We spent a lazy Sunday with the Babyfather’s parents, at a lovely Hampshire pub. On the way back, we popped into Blockbusters to pick up a DVD (Little Miss Sunshine) to round off a lovely weekend. The last thing I expected was bad news, but a message left by Busy while I was out of range, and picked up on our return to the house, tore a discordant hole through the evening. A rally in Zimbabwe (masquerading as a prayer meeting) had been disbanded by police. One activist had been shot dead by police. Along with roughly 110 people, the leaders of the opposition party on both sides of the recent split were arrested.
But, most upsettingly for me, Busy and Blonde’s uncle, Mike Davies, chairperson of the Combined Harare Residents’ Association, was arrested with them. Mike is also a close friend of my parents, and I phoned my mum but they had no more news than what we already knew: lawyers were being denied access, and Professor Arthur Mutambara (the leader of the side of the opposition party which split from Morgan Tsvangirai’s last year) was missing. Missing is not a good thing to be in a Zimbabwean prison.
We have trickles of news coming through today, but more annoyingly, floods of rumours too. Many of these masquerade as news, and if you type in Zimbabwe on the Google news site as I write, you will likely still see a story which says that Mike and two others he was arrested with had been transferred to the Goromonzi torture centre. This is a relic of colonial days which, along with the intelligence body the CIO which used it then and now, Mugabe retained in his government, in what would be an amusing Orwellian parody if it wasn’t so bloody awful. High profile detainees there have included Philip Chiyangwa (cousin to Mugabe, and supposed ring-leader of an espionage ring passing Zimbabwe’s secrets to the South African government), and Ray Choto and Mark Chavunduka, journalists at the Zimbabwe Standard arrested in 1999 and tortured by the army. It’s not a good place to be, but we soon hear that Mike isn’t there, but in the relative safety of Highlands police station – in the leafy Northern Suburbs most popular among the remaining middle class white Zimbabwean. Which cells in which police station matter in these circumstances – some are definitely worse than others. As my younger brother – who, in his time as a young idealist political activist in Zimbabwe, spent time in most of them, good and bad, around Harare – will tell you, some of them are notorious for bed bugs, some for lice, some for cockroaches. Catching TB is a huge risk, and the standards of cleanliness vary from one to another, although none of them are clean. And those are just the comfort issues. If they want to torture you, you’re more likely to go to certain stations or camps.
Not knowing for sure is a really hard thing to cope with, and for that more than anything I sympathise with all of Mike’s family, at home and over here. We’ve had emails through from his family back home to say they now know he is definitely at Highlands, and one from my mum to say it looks like a bail hearing is set for tonight. So at least they should get to see him. If that is, in fact, true. I’ve lost count of the times in the past I’ve had phone calls to say my mum, stepdad, or brother have been arrested back home for various supposed transgressions against the regime, but I thought we’d stopped having to worry about this sort of thing. Until contact is made, it doesn’t matter that the sensible 99% of you knows that all will be well, that the police know the world’s eyes are on them and will be too scared to perpetrate severe acts of violence, that the people arrested are savvy and resourceful, you can’t help thinking that they are suffering with the 1% of your brain too worried to be sensible.
In the meantime, Mugabe announced today his intention to stand in the next elections, meaning if he wins (and how can we believe different given recent elections) he will be 90 when the next term of office runs out, and his dictatorship will have lasted 34 years. In the meantime, the man shot dead leaves behind a widow and three children of school age. In the meantime, Morgan Tsvangirai, president of one side of the split MDC has been seen with severe swellings, and with injuries limiting his vision and preventing speech.
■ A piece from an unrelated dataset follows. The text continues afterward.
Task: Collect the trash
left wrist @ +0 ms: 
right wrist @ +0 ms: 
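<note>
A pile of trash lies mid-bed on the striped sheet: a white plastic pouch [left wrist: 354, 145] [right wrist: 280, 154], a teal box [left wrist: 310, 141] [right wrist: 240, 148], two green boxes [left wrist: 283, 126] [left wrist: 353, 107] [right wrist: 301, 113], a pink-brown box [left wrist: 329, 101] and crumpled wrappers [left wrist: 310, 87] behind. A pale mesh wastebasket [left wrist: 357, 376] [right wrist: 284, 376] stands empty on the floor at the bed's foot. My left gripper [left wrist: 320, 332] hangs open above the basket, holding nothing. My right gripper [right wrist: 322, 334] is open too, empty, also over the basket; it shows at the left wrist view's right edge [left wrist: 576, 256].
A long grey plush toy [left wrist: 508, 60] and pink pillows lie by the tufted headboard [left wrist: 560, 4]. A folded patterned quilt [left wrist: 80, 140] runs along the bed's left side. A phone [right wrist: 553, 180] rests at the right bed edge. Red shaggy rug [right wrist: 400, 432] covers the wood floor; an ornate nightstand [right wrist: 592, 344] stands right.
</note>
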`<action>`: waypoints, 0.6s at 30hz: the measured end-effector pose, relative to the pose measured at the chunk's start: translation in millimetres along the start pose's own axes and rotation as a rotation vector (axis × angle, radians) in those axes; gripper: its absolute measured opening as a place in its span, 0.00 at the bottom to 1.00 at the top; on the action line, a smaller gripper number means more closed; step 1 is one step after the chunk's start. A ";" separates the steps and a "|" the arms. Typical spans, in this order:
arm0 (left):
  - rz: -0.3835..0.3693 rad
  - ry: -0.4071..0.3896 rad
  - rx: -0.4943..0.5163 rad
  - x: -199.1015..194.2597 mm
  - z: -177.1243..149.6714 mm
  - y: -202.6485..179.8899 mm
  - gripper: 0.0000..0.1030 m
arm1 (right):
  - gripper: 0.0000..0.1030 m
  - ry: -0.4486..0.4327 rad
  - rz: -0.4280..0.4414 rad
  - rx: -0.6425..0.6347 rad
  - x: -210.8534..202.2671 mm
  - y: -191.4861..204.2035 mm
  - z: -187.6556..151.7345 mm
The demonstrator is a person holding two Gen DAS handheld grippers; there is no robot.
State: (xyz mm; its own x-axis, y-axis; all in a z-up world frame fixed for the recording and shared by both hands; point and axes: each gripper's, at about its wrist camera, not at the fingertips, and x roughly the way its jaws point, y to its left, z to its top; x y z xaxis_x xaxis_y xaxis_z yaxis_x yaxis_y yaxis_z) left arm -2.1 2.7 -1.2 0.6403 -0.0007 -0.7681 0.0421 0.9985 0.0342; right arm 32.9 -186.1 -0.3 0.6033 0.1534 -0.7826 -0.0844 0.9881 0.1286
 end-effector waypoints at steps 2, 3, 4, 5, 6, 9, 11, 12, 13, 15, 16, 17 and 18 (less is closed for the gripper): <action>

He has apparently passed out several times. Having ascertained that Mike is at Highlands Police Station, we are left wondering where are those who were supposed to be with him at Goromonzi: Nelson Chamisa, the Member of Parliament for Kuwadzana, and Elton Mangoma the MDC deputy treasurer. Mutambara’s whereabouts are still unknown, and Lovemore Madhuku, National Constitutional Assembly (NCA) Chairman was rushed to hospital with a broken arm and other serious injuries early in the morning. A human rights lawyer trying to see his clients, at one of the police stations to which they were believed to have been taken, was assaulted, and denied access to them.
And last night, in the streets of Highfields, the high density suburb where the rally was due to take place, police continued to clash with ordinary citizens, assaulting members of the public who, in the absence of anything better, armed themselves with stones to fight off an attack by water cannons, tear gas and guns.